As Britain's perennial third-place party, the Liberal Democrats and their leader, Nick Clegg, set a referendum on the alternate vote system as a central condition for joining the coalition last May, when a general election left the Conservatives short of a House of Commons majority. The Liberal Democrats calculated that A.V. would have added as many as 30 seats to the 57 they won in 2010, and Mr. Clegg said the referendum offered a "historic opportunity" for the party to break out of the political doldrums where it has been marooned since the 1930s.
After the Conservatives promised the referendum, Mr. Clegg accepted the post of deputy prime minister, where he has had more influence than any Liberal leader in decades even as popular support for the Liberal Democrats and Mr. Clegg personally has slumped.
The government's early months were marked by amity between the coalition partners. In October, they united behind an austerity program that will cut government spending by an average of nearly 20 percent in most departments over the four years leading up to 2015, when the next election is expected, if the coalition holds together that long.

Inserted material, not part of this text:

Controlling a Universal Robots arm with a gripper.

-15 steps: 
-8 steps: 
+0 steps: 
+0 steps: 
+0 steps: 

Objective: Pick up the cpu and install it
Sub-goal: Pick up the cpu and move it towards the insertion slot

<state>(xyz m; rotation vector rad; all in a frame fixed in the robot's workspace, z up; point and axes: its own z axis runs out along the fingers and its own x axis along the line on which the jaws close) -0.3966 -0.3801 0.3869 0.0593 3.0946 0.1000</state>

As a means of protecting the coalition, Mr. Cameron and Mr. Clegg initially agreed to play low-profile roles in campaigning connected to the referendum. But in recent weeks, under pressure from their parties, both men have plunged into the campaign in opposite directions, joining in mutual recriminations that have been traded daily on the stump by senior Conservative and Liberal Democrat cabinet ministers.
One report Sunday pictured a new frostiness between Mr. Cameron and Mr. Clegg, whose similarities -- both are in their mid-40s, and from families accustomed to prosperity and privilege -- helped to smooth the coalition's way.
"The pair are still meeting regularly, but these occasions are now wary and professional, not warm and convivial. Every conversation is now a negotiation," James Forsyth, a reporter with favored access to Conservative top leadership, wrote in The Mail on Sunday.
But the barbs exchanged between Mr. Cameron and Mr. Clegg have been mild compared with those from their political associates. Vince Cable, the leading Liberal Democrat maverick in the cabinet, used an interview in The Independent to signal that he sees Britain's political future resting not on the current coalition but on a new alliance between Liberal Democrats and Labour.
With A.V., he said, Britain's "progressive majority" could deny power to "a right-wing clique who want to keep things as they are" -- a characterization of Mr. Cameron and the Conservatives calculated to encourage grass-roots Liberal Democrats who favor an end to the coalition, and with it, in all likelihood, an end to Mr. Clegg's time as party leader.